Impact of Market Cycles
Example
| Phase | Impact |
|---|---|
| Bull market | High returns |
| Bear market | Temporary fall |
| Recovery | Growth resumes |
Long-term investors benefit from staying invested.
Real-Life Investor Comparison
Investor A (Active)
| Action | Result |
|---|---|
| Annual review | Better returns |
| Rebalancing | Controlled risk |
| Fund switching | Optimized |
Investor B (Inactive)
| Action | Result |
|---|---|
| No review | Stagnation |
| No rebalancing | High risk |
| No action | Lower returns |
Tax Impact After 10 Years
Example
| Type | Tax |
|---|---|
| Equity LTCG | 12.5% above ₹1.25 lakh |
| Debt | As per slab |
To optimize taxes, refer to “How to Reduce Taxes on Mutual Fund Gains Legally (2026 Guide)”.
Impact on Goal Planning
Example
| Goal | Impact |
|---|---|
| Retirement | May fall short |
| Education | Delayed |
| Wealth creation | Reduced |
Liquidity Consideration
After 10 years, withdrawal timing matters.
To understand this better, refer to “What is Settlement Time in Mutual Funds? (2026 Guide)”.
To understand switching decisions, refer to “Switch vs Redeem Mutual Funds (2026 Guide)”.
For understanding income strategies, refer to “Growth vs IDCW Mutual Funds (2026 Guide)”.
To understand platform impact, refer to “What Happens When You Invest in the Same Mutual Fund Through Multiple Platforms? (2026 Guide)”.

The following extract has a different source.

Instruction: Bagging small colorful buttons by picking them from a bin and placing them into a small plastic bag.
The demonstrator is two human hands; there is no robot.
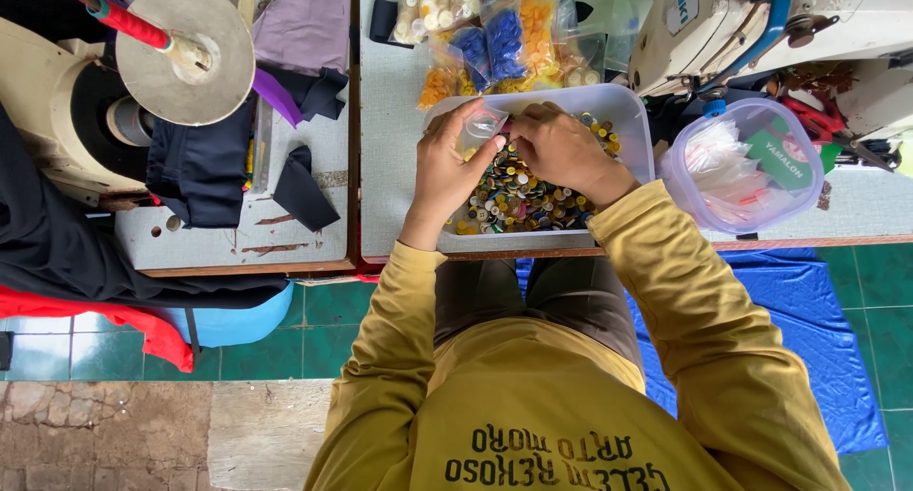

Common Mistakes Investors Make
| Mistake | Impact |
|---|---|
| Ignoring portfolio | Risk increases |
| No review | Poor performance |
| Emotional decisions | Losses |
Advanced Insight
- Time alone is not enough
- Fund quality matters
- Monitoring improves returns
Smart Strategy (Best Approach)
Ideal Approach
| Strategy | Frequency |
|---|---|
| Review | 6–12 months |
| Rebalance | 1 year |
| Switch | If required |
Quick Rule of Thumb
- Invest → Stay invested
- Review → Periodically
- Ignore → Never completely
Conclusion
Investing and forgetting for 10 years can generate wealth due to compounding, but it is not the most efficient strategy.
What happens if you invest in mutual funds and forget it for 10 years shows that time creates wealth, but monitoring improves results.
Final Verdict
Time creates wealth, but smart monitoring maximizes it.
Final Thought
The best investors are not those who react daily,
but those who stay disciplined and review wisely.
Frequently Asked Questions (FAQs)
1. Is it okay to forget investments?
Partially, but not completely.
2. Will money grow automatically?
Yes, but not optimally.
3. Should I review investments?
Yes.
4. What is the ideal frequency?
6–12 months.
5. Is SIP best for the long term?
Yes.
Disclaimer
This content is for educational purposes only and does not constitute investment advice.
Mutual fund investments are subject to market risks. Investors should read all scheme-related documents carefully before investing and consider their financial goals, risk tolerance, and investment horizon.